Democracy and the Political Unconscious by Noelle McAfee

Democracy and the Political Unconscious by Noelle McAfee

Author:Noelle McAfee
Language: eng
Format: epub
Tags: PHI027000, Philosophy/Movements/Deconstruction, PHI019000, Philosophy/Political
Publisher: Columbia University Press
Published: 2008-03-16T16:00:00+00:00


In Habermas’s ideal politics, questions of universal moral validity, that is, justice, take precedence over questions of solidarity. Habermas subordinates deliberation aimed at choosing what kind of community we would like to be to deliberation aimed at questions of justice. The distinction itself is fine, at least for analytic purposes; but the notion that these can be engaged in independently of each other is wrong. Whenever people deliberate about what kind of community they want to be, they are addressing matters of justice. And whenever questions of justice are on the table, they are approached in the context of a particular community’s concerns. A political community addressing an issue of immigration is simultaneously struggling to integrate its desire to stand for openness and freedom with the exigencies, whether real or felt, of limited resources. Communities that are deliberating about how to “treat minorities and marginal groups” are very much involved in questions of justice while struggling to forge their own self-understanding. What I or we stand for is very much a part of who I or we are. In such cases, deliberations turn on how to forge a particular community that upholds values that all might be proud of upholding. Our own self-understanding is tempered by what we think others will think of us, and most of us want to be seen as member of a moral order. So deliberation aimed at forging collective purposes is always already wrapped up with questions of more universal morality.

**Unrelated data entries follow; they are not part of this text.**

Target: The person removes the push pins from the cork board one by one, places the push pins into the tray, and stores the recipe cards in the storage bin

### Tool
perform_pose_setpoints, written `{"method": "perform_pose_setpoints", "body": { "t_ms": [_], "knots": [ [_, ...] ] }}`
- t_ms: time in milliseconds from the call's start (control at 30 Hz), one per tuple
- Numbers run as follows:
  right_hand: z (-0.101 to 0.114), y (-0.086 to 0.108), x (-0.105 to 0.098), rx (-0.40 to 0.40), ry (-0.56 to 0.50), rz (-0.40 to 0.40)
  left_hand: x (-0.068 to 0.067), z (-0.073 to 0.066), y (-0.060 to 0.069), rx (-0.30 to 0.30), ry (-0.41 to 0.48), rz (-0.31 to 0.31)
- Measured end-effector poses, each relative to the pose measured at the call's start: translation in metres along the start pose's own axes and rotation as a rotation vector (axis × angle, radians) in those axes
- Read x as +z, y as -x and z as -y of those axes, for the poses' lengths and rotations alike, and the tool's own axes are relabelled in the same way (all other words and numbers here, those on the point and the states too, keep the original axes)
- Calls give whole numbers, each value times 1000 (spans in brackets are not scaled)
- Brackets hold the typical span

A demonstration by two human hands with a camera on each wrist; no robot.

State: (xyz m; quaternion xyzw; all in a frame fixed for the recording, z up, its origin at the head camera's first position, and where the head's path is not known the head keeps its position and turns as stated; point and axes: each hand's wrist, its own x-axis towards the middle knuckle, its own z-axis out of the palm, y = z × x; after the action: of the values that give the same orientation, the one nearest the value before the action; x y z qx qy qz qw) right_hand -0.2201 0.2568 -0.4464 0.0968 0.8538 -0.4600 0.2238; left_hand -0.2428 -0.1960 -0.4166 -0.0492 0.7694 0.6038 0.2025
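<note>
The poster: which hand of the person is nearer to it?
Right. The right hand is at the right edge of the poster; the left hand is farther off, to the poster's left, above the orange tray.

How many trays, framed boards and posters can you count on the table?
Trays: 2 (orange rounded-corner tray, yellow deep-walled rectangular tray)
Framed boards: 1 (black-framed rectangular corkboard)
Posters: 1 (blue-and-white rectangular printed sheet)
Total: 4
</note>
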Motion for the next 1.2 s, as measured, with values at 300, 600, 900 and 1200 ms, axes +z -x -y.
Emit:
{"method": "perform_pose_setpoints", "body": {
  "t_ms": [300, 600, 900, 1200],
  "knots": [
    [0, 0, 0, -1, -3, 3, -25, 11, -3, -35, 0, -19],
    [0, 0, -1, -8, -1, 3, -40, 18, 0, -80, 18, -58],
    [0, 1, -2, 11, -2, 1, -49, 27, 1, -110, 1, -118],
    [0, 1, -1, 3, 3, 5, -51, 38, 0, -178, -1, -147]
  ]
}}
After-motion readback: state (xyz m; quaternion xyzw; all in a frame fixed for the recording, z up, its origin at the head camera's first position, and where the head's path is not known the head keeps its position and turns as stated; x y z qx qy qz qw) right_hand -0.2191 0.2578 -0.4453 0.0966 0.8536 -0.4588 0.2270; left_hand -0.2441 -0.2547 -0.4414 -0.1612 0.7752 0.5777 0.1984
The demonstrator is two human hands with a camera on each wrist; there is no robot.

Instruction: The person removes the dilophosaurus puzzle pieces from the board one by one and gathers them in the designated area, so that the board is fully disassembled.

Moreover, it is these very deliberations aimed at deciding what kind of community we want to be that turn a people into a public that might also take up questions of justice. Unless a public makes itself in the work of deciding what it ought to do on matters of common concern, there will be no public to adjudicate questions of justice.

Michael Sandel makes a similar point in his rejoinder to John Rawls’s Theory of Justice. Like Habermas, and also following Kant, Rawls prioritizes the right over the good, universal principles of justice over particular concerns of a given community. Sandel argues that questions of justice are posed somewhere, in some particular context, among some particular people. The public work that makes a people a public is as vital as the public work of deciding matters of justice, and probably prior to it as well.

I asked earlier about this work that makes people a public; what kind of work is it? Derrida in his writing on public judgment said it was a judgment, a yes or no, not a knowledge. Likewise, Aristotle long ago noted that choice and deliberation in politics are about matters that have no certain answer. We deliberate about what we should do. We deliberate well when we have a sense of what good ends are, and that can only be arrived at through practical deliberation, not scientific knowledge. Yet Habermas’s political questions take a form more akin to questions of knowledge than questions of purpose. He is quite explicit about this.